Opinión

AMORES ¡Libertad!

Orlando Amores Terán/Quito

 

HAMPA COMÚN Y POLÍTICA (1)

 

Hay que hacer distinciones mínimas, para entender el problema por el que atraviesa el país.

El hampa común carece de sentimientos patrióticos, se mueve por instintos de supervivencia, por tanto, solo le interesa un país, por los «negocios» que puede realizar en su territorio; por ello las izquierdas, los progresistas, los comunistas, siempre tratan al hampa común, como sus naturales y más confiables aliados, porque son antisistema.

Para el hampa política es igual, la Patria es un mero concepto utilitario, les sirve para, en su nombre, acceder al poder, desde junta parroquial a presidencia de la República, la diferencia radica en que el hampa común hace «carrera» desafiando a la organización estatal, mientras el hampa política, la hace desde adentro del Estado ladrón.

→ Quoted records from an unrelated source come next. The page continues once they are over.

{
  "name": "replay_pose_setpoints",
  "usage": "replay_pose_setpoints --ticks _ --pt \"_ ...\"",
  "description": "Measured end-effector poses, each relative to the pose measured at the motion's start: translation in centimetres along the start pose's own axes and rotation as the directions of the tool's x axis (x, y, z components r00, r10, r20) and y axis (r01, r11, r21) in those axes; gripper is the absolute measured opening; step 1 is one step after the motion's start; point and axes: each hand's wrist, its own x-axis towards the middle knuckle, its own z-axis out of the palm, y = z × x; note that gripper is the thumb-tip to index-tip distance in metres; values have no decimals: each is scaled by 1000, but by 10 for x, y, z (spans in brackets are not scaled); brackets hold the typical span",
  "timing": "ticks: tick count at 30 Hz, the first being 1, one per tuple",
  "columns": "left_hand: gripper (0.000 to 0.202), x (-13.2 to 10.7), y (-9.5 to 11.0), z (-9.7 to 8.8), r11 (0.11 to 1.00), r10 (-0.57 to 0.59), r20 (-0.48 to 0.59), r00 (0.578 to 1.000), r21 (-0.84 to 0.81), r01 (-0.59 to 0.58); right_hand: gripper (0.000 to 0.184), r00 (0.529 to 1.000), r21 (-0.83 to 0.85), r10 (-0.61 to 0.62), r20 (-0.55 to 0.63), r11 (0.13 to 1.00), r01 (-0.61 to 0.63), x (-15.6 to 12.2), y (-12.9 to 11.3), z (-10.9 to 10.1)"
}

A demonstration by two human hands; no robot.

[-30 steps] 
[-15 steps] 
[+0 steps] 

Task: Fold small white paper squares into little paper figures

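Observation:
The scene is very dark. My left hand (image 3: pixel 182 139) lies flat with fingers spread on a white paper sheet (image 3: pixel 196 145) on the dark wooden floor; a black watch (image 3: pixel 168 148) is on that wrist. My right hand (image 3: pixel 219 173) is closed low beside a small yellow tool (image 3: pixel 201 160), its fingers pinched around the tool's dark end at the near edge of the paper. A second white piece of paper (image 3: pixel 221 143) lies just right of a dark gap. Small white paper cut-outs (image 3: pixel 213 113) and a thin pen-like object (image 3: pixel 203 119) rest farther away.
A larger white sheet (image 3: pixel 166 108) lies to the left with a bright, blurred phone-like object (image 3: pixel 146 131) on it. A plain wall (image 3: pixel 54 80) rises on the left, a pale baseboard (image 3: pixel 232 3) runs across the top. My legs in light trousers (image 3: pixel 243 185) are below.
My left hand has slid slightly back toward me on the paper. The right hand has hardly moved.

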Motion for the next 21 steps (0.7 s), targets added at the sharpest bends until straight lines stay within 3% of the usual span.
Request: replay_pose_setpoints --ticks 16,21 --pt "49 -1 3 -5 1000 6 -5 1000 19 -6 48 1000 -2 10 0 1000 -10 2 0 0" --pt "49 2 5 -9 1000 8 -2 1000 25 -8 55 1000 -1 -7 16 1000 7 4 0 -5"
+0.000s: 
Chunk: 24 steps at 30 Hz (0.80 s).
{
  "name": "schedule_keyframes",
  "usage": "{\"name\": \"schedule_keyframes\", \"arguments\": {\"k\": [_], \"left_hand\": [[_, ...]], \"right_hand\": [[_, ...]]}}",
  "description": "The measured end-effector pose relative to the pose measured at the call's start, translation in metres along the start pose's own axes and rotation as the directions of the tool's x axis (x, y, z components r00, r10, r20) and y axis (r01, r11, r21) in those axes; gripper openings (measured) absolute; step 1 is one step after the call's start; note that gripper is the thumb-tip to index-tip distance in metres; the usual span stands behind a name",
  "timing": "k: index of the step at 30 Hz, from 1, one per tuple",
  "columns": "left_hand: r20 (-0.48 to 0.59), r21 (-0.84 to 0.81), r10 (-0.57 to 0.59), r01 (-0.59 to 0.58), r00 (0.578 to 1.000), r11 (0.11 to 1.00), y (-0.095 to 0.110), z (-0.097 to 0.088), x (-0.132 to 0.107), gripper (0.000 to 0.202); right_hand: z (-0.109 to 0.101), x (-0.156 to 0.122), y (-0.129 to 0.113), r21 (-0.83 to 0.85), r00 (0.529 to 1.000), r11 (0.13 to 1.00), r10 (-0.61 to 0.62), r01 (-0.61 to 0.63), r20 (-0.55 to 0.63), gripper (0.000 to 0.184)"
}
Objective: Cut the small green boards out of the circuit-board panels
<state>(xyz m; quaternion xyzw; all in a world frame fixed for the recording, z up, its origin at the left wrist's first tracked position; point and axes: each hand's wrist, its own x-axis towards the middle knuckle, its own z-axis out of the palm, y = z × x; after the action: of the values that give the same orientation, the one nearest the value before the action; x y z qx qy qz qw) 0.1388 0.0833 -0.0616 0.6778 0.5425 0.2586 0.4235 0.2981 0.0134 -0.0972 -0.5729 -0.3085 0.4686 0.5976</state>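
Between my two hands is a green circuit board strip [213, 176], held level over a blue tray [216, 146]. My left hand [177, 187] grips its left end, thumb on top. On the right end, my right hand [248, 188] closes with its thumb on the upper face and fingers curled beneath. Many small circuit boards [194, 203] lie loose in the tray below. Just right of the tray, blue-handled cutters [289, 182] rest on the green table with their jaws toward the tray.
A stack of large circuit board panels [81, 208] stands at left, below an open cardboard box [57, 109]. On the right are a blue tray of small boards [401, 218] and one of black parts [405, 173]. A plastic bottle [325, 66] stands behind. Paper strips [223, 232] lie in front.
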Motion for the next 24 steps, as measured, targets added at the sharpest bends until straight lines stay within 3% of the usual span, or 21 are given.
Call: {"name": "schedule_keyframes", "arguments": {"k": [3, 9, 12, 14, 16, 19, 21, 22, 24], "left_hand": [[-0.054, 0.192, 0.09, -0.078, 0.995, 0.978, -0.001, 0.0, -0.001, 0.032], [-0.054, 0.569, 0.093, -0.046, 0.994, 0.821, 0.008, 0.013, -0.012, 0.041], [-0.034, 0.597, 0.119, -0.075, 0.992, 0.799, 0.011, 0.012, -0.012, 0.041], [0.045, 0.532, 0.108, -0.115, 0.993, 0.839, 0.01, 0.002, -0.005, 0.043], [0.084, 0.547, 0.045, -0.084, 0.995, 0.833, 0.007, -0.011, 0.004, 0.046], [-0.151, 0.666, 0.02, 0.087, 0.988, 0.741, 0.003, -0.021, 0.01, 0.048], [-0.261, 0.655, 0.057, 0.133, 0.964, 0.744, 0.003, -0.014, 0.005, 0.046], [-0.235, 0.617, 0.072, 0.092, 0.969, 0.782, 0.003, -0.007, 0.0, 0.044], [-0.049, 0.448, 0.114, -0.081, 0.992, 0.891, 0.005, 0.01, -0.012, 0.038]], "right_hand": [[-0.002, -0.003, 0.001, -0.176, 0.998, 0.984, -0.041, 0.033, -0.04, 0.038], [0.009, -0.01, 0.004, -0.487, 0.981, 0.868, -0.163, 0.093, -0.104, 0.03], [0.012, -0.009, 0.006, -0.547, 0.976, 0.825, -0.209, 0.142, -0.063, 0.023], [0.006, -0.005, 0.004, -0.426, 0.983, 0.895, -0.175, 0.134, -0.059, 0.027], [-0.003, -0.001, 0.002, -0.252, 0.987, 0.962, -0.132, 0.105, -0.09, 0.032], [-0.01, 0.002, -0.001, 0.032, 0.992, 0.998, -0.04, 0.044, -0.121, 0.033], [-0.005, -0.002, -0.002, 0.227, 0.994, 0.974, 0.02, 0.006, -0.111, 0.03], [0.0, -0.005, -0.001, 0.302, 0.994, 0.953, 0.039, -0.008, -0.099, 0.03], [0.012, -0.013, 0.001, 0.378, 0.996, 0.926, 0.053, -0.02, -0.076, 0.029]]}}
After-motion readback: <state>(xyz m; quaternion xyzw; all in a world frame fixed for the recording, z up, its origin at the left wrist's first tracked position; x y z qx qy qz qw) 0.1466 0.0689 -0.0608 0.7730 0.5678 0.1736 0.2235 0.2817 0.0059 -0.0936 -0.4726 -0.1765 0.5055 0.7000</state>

Igual que sus pares criminales, ambos extorsionan. La desemejanza consiste en que la extorsión estatal se denomina «impuesto», y consta en una «ley”, mientras la extorsión matonil se llama «vacuna», y no está reglada.

En tal razón, todo exceso tributario por parte del Estado, que no esté orientado a seguridad y justicia, es robo.

El hampa común tiene su propio sistema de justicia subterráneo, consiste en contribución económica, reparto territorial, sabotaje o muerte.

En cambio, el hampa política selecciona los jueces, para que aseguren la impunidad de sus atracos a los bienes de la Nación, cuya propiedad se atribuyen, para utilizarlos como propios, por el hecho de ganar una elección o ser designados para el ejercicio de una función; de ese modo dilapidan la reserva monetaria, negocian los recursos de la Nación, en base a sus pestilentes intereses, no al interés de los ecuatorianos, no les importa el bien general.